My external examiner was none other than Fred Shotton from Birmingham. Whether he remembered me declining his offer seven years earlier I shall never know, but he certainly tried to give me a difficult time at the oral examination. Fred was then President of the Geological Society and the examination was held in London at Burlington House, where two members of the library staff were kept busy finding references so that the accuracy of quotations in the thesis could be checked. After about two hours of this tedious and unsuccessful procedure, it became clear that Fred’s only remaining concern was to question my/our suggested dating of the Holderness tills. He felt the Basement, Skipsea, Withernsea and Hessle should be equivalent to the Gunz, Mindel, Riss and Wurm of the Alpine sequence, but having heard Lewis repeatedly condemn the foolishness of such long-distance correlations, I was prepared to stand and fight. After another hour or so of heated discussion, the Society’s Secretary entered to announce that we must leave as the apartments were about to be locked for the night, so we parted having agreed to disagree.
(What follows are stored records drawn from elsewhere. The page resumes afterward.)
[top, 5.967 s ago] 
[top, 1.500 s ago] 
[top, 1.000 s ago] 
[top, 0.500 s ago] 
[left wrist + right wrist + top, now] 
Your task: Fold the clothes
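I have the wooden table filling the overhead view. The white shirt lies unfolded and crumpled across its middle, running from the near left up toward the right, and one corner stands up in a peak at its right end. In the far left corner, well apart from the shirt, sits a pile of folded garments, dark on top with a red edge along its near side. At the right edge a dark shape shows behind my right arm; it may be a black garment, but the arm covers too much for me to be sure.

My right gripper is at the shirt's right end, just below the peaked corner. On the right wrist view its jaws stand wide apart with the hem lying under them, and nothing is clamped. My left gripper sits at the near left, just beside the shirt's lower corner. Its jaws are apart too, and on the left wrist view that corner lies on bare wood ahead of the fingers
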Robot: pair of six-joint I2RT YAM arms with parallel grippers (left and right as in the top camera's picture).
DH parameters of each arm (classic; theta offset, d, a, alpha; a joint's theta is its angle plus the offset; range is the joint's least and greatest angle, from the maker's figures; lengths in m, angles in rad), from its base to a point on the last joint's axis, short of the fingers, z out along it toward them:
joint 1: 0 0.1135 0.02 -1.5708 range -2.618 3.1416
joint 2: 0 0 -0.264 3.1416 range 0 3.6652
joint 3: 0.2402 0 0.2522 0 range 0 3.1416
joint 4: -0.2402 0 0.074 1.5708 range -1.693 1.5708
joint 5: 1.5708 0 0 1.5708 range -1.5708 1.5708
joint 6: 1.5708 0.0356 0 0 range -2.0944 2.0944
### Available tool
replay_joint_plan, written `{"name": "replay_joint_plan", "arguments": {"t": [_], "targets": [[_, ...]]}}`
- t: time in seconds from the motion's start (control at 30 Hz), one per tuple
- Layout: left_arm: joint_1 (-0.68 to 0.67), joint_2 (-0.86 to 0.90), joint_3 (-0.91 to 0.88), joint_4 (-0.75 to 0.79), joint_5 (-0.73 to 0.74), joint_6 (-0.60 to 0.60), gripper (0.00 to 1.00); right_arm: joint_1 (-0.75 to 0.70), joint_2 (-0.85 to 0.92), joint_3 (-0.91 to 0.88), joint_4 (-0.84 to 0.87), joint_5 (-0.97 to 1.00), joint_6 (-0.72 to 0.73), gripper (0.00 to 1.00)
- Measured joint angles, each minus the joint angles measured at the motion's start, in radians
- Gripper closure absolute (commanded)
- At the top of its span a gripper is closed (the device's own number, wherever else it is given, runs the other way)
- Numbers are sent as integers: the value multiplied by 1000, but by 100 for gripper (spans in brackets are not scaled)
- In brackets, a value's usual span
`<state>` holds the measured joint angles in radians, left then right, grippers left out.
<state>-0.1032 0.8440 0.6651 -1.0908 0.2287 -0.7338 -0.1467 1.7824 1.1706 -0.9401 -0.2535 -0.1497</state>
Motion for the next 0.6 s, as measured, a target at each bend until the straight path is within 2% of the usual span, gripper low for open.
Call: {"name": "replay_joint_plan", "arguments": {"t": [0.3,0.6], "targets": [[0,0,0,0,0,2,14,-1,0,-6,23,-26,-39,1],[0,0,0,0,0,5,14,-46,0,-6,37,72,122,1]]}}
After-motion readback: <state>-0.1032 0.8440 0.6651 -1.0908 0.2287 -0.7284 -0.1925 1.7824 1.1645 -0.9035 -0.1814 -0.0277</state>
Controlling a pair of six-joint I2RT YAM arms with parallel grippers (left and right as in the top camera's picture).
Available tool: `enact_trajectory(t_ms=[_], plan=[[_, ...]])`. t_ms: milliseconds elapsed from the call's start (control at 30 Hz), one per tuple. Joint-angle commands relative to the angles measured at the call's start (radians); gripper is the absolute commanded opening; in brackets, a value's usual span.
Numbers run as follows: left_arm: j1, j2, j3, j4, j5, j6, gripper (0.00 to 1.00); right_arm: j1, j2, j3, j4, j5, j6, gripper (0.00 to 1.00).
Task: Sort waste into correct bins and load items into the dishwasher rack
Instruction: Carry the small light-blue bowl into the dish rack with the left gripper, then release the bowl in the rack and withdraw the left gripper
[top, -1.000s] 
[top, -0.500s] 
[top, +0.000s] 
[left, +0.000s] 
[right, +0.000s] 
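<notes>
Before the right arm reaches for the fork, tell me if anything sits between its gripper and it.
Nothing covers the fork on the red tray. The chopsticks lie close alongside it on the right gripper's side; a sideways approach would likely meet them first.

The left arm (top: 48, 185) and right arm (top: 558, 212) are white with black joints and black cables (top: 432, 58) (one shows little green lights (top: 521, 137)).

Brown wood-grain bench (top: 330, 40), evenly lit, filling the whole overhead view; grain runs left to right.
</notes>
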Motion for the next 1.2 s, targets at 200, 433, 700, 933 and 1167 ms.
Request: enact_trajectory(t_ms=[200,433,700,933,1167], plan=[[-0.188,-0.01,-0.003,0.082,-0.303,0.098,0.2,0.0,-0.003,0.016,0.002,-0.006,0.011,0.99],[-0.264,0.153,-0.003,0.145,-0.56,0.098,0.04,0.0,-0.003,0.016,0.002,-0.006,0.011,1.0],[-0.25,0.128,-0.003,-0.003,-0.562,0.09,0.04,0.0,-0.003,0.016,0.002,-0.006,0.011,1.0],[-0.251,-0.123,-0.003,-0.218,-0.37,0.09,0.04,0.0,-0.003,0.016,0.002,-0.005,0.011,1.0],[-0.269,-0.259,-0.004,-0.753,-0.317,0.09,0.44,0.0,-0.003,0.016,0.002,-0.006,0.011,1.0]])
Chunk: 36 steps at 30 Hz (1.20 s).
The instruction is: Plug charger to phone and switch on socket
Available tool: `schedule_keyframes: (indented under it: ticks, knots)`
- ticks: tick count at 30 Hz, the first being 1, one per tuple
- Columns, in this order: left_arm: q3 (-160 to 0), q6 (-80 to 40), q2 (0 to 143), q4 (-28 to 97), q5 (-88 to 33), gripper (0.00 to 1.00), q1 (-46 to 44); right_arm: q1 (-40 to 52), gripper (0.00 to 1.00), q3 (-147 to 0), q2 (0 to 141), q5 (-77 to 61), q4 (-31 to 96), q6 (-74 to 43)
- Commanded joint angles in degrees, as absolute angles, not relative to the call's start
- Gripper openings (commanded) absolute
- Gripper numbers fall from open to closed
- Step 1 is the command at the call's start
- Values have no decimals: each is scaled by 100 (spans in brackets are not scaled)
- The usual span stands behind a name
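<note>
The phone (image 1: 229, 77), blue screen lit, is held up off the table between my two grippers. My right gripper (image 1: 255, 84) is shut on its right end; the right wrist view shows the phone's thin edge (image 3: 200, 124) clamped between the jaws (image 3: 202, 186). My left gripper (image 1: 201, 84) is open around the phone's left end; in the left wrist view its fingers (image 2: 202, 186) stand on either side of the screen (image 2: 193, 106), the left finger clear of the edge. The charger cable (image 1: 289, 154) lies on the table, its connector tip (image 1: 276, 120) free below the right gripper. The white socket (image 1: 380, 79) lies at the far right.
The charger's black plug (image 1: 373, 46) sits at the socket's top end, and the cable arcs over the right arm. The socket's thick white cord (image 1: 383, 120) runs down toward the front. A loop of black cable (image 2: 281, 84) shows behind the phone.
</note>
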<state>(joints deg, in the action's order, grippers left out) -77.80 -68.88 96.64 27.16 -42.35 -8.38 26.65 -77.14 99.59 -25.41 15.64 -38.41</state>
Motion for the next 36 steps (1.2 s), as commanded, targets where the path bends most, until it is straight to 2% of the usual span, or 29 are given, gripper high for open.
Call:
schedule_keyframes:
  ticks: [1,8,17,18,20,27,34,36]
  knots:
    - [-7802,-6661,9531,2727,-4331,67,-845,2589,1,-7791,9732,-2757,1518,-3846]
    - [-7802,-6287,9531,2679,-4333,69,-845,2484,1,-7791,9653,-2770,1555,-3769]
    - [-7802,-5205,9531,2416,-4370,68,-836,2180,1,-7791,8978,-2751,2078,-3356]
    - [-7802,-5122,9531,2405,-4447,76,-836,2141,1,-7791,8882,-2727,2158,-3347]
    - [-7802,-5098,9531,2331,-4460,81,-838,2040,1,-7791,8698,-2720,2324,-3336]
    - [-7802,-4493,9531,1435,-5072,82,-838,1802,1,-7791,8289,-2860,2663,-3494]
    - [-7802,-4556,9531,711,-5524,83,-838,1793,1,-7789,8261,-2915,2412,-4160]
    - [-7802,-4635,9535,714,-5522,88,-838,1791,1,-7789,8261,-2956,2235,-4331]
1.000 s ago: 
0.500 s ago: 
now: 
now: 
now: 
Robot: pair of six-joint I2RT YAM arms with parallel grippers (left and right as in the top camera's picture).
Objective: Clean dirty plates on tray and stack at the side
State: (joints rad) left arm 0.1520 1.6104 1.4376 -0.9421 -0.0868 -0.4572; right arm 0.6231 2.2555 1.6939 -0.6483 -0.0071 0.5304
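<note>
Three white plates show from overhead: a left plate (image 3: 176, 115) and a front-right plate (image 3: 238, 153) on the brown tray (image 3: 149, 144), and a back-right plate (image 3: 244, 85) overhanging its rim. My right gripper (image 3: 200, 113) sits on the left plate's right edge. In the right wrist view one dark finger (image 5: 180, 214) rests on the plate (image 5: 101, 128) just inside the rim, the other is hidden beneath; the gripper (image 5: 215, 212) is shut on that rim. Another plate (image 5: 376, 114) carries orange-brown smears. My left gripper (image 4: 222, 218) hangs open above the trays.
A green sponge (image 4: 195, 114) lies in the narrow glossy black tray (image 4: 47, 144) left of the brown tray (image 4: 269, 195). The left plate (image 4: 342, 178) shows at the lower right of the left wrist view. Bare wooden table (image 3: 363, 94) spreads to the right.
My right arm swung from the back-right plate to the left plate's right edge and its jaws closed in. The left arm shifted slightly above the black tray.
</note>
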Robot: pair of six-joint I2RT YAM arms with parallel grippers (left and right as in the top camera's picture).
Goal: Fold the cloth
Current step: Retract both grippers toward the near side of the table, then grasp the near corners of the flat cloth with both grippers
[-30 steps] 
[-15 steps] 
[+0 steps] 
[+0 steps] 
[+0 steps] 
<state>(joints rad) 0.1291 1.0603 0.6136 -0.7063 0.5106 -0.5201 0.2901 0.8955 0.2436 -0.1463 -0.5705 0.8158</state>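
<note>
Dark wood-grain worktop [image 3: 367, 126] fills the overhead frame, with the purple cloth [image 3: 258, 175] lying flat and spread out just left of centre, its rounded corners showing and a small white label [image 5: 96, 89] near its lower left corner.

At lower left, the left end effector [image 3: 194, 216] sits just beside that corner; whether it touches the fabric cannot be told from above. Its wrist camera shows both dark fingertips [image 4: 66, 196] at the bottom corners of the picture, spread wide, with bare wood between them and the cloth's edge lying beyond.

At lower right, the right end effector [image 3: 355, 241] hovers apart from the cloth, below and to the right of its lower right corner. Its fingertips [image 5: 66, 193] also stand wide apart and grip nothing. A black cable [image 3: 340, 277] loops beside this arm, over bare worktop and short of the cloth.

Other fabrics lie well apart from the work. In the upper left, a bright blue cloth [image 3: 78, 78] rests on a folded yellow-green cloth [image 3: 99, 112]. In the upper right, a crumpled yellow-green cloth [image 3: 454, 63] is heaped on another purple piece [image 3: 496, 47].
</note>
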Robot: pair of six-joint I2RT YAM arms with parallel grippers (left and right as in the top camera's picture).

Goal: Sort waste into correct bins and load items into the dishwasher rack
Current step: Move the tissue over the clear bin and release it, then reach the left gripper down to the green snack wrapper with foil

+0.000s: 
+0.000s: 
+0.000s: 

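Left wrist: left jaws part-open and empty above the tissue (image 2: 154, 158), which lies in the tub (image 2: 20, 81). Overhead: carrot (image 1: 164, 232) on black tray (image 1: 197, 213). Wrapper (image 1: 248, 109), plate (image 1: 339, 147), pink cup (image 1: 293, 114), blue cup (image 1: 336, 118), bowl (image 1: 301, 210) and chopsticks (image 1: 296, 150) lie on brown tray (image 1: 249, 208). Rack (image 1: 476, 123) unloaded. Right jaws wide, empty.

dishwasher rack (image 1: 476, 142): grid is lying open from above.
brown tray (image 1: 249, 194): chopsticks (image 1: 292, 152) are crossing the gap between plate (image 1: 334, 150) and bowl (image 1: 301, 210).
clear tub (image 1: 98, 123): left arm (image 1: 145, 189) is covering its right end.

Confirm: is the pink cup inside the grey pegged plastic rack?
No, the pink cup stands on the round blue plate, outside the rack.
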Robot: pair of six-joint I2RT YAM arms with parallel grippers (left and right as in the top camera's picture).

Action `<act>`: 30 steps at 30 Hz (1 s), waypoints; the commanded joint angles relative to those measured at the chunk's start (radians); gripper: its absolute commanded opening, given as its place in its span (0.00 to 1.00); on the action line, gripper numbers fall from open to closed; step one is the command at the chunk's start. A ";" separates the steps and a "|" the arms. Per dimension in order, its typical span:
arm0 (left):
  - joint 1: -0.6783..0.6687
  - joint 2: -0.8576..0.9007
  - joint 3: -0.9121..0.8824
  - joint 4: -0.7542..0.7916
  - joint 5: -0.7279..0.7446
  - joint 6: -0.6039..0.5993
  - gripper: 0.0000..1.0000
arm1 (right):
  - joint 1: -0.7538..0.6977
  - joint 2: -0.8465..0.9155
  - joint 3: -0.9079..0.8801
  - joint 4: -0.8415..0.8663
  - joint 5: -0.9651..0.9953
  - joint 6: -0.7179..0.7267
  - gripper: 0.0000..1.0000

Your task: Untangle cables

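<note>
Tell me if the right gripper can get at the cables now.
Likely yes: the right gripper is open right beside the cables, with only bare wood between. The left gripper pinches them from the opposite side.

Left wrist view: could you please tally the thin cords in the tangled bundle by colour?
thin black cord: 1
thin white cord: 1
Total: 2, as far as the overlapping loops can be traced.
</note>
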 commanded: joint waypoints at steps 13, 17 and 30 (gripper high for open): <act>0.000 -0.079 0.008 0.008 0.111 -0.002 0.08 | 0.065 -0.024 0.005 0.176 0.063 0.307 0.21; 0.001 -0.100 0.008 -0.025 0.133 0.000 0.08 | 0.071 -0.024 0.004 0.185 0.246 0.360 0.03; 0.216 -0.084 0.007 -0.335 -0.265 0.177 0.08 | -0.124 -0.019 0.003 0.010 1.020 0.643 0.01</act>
Commercial radiocarbon dating of fossil moss from the Dimlington Silts later supported the Penny/Catt dating of the tills, but Fred was still sceptical and insisted on resampling and redating the moss in his own laboratory at Birmingham. When he sheepishly announced that the Birmingham date was within 1.4% of that obtained by the Hull team, Lewis’s laugh could almost be heard from Hertfordshire without the aid of a telephone.
From the time I left Hull in 1963 until Lewis really became too ill to communicate, he maintained a lively interest in my life and work, and both he and Mary were always pleased to see or hear from me. On the all too rare occasions when I arrived on their doorstep in Hull or (after Lewis’s retirement) in Northallerton I was always greeted with beaming smiles, generous hospitality and all the latest news of their family or of Hull people I would have known. But this was not special treatment reserved for a PhD student. Whatever their academic record and later achievements, all those he taught at Hull between 1949 and 1980 were honoured in the same way. For this and for his wisdom, humour and perceptive contributions to Quaternary science, Lewis was deeply respected and will long be remembered by all who knew him.